__Requirement__
Copy every line of the data below exactly as given, except for the pictures.

__Information provided__
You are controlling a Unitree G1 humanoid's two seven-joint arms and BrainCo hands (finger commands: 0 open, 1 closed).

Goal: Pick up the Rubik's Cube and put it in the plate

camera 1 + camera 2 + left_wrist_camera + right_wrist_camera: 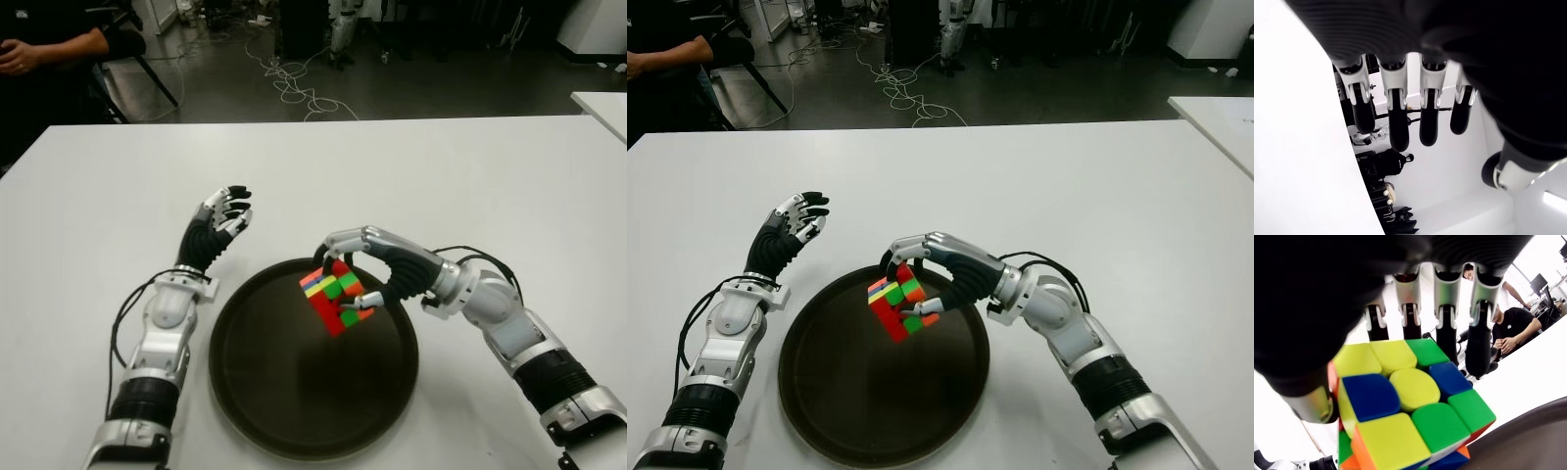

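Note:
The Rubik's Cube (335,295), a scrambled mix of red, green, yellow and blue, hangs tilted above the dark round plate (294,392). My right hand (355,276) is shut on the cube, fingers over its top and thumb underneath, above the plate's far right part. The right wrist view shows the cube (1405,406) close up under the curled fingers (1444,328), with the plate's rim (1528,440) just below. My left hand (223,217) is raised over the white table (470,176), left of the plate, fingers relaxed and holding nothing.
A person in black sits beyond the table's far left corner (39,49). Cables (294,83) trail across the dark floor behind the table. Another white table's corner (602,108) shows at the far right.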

__Response to the exercise__
You are controlling a Unitree G1 humanoid's two seven-joint arms and BrainCo hands (finger commands: 0 open, 1 closed).

Goal: Pick up the Rubik's Cube and put it in the plate

camera 1 + camera 2 + left_wrist_camera + right_wrist_camera: 

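Note:
The Rubik's Cube (335,295), a scrambled mix of red, green, yellow and blue, hangs tilted above the dark round plate (294,392). My right hand (355,276) is shut on the cube, fingers over its top and thumb underneath, above the plate's far right part. The right wrist view shows the cube (1405,406) close up under the curled fingers (1444,328), with the plate's rim (1528,440) just below. My left hand (223,217) is raised over the white table (470,176), left of the plate, fingers relaxed and holding nothing.
A person in black sits beyond the table's far left corner (39,49). Cables (294,83) trail across the dark floor behind the table. Another white table's corner (602,108) shows at the far right.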

Nothing further is required for this answer.